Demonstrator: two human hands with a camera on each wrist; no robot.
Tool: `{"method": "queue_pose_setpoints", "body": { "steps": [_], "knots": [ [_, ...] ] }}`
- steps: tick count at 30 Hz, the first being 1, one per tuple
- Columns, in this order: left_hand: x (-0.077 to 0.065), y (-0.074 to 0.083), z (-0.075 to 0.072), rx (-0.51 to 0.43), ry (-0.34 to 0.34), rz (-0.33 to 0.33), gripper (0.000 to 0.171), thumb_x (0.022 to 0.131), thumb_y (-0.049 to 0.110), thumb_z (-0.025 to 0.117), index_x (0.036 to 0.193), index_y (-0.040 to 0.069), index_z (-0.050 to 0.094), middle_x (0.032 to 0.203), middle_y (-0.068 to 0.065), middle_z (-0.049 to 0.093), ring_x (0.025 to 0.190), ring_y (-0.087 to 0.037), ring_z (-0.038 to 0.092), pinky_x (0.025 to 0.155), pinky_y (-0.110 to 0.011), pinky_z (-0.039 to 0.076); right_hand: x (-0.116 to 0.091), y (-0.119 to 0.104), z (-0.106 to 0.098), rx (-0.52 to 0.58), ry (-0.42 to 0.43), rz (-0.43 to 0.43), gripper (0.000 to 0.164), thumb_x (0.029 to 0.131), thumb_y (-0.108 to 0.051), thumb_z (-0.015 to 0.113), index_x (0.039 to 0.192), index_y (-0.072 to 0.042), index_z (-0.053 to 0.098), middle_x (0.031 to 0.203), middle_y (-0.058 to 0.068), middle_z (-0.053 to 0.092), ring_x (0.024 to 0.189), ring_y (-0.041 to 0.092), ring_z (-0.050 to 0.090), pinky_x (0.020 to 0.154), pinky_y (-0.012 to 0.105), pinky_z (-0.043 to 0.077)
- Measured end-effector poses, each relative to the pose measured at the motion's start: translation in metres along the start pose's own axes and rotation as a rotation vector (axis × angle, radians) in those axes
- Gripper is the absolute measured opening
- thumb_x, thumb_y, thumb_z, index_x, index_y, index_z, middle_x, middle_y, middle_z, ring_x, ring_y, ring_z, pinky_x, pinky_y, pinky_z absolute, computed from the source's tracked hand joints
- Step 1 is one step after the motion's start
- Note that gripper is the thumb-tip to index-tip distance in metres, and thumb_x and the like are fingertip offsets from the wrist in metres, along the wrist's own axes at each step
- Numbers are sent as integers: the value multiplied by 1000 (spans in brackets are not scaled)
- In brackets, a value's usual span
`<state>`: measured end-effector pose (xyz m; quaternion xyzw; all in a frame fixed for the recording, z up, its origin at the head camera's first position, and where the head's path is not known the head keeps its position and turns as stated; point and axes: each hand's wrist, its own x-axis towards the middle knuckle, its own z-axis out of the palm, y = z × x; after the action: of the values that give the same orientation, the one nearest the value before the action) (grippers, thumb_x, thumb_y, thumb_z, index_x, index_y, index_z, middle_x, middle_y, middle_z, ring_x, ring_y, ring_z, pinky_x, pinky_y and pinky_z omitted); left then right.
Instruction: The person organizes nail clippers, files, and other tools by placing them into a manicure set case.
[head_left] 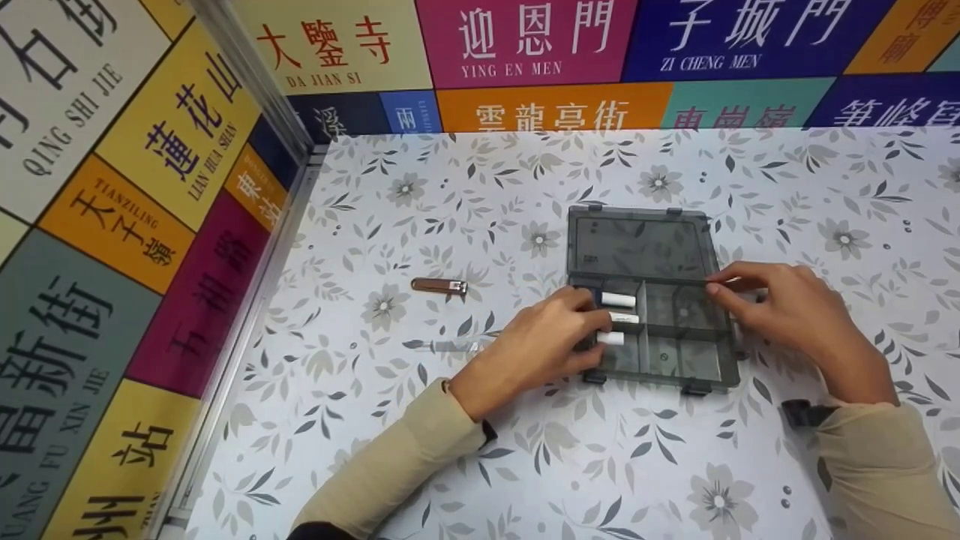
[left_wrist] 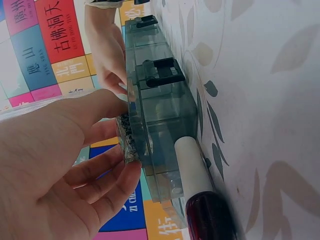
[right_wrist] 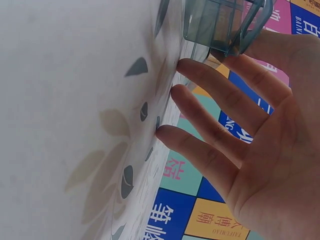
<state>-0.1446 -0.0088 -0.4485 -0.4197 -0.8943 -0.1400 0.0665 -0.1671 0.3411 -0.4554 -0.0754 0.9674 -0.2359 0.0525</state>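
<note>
A grey see-through divided storage box [head_left: 684, 358] lies on the table with its lid [head_left: 641, 244] folded back. My left hand [head_left: 551, 330] is over its left compartment, thumb and fingers on a small glittery nail polish bottle [left_wrist: 129, 137] at the box's edge. White caps [head_left: 619, 300] of several bottles show in that compartment, their bodies partly hidden by the hand. With thumb and index finger my right hand [head_left: 802, 319] holds the box's right edge; the other fingers [right_wrist: 200, 122] reach down to the table. A dark red nail polish bottle [left_wrist: 210, 215] with a white cap lies beside the box, near the left wrist.
Left of the box lies a brown and silver nail clipper [head_left: 439, 286]. Nearer to me is a thin, see-through strip [head_left: 450, 346], hard to make out. A floral cloth [head_left: 720, 487] covers the table, and sign-patterned walls [head_left: 555, 105] border its back and left.
</note>
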Motion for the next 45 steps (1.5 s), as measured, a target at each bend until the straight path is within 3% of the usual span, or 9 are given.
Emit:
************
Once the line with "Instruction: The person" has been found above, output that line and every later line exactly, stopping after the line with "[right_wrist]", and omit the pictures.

**Exercise result:**
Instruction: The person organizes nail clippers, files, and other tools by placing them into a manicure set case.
[head_left] 
[left_wrist] 
[right_wrist] 

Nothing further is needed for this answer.